Написанный в форме внутреннего монолога героя, рассказ «Цепи» повествует об истории обыденной и весьма обычной для нравов американского высшего общества. Преуспевающий делец, сорокавосьмилетний Гаррисон женится на двадцатичетырехлетней женщине по имени Иделла. Она — «прямо сорвиголова… бывает груба, даже вульгарна… Ее слишком занимают посторонние мужчины, да и всегда так было… Вся ее юность была цепью легкомысленных, даже дурных, да, да, дурных поступков. Надо признать, что она всегда была скверной девчонкой — распущенной, себялюбивой, необузданной, бессовестной. Такой и осталась».

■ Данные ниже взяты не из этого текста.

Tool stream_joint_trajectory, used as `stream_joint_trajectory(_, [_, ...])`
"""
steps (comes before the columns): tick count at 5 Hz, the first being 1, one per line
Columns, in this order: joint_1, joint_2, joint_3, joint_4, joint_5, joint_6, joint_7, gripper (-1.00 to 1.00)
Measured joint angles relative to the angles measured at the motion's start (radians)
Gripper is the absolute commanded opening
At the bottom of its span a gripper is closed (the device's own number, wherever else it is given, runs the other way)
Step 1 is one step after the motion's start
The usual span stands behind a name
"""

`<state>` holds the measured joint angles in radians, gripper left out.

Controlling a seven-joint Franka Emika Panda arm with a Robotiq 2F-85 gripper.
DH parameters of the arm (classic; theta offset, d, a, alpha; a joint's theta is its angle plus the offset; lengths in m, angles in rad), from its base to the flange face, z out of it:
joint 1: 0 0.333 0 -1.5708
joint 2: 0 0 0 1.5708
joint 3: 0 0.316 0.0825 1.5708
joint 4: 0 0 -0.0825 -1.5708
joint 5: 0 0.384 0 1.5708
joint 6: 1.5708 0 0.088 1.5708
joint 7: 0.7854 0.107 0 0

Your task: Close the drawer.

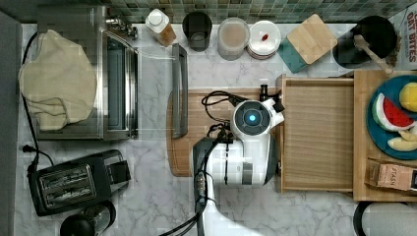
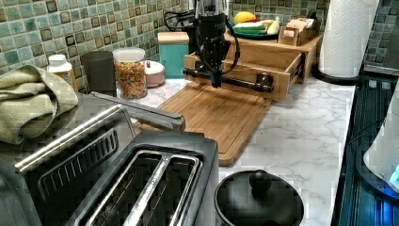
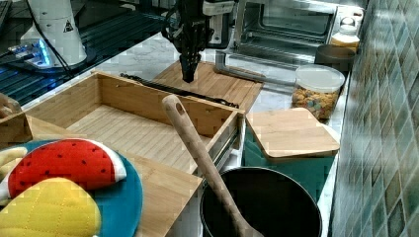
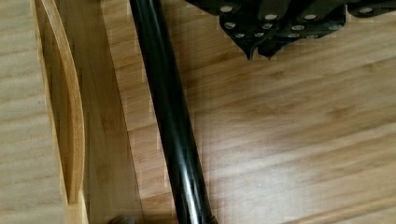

Возвращаясь домой после деловой поездки, Гаррисон вспоминает свою жизнь, свое отношение к ней, к женщинам и пытается понять, почему он не может расстаться с Иделлой, которая его ни во что не ставит и только и знает, что весело проводить время в компании молодых поклонников. «Надо быть последним ослом, — уверяет себя Гаррисон, — чтобы так любить эту женщину, зная, что она собой представляет!» Исповедь Гаррисона не может не вызвать сочувствия к нему, но его слепое увлечение недостойной женщиной, его безволие и покорность судьбе невольно вызывают у читателя и чувство протеста. Не случайно с течением лет писатель изменил название рассказа — тяжелые цепи условностей и слепого чувства, опутавшие Гаррисона, никак нельзя назвать возвышающим понятием «любовь». И редакторы американских журналов увидели в рассказе вызов установившимся нормам буржуазной морали.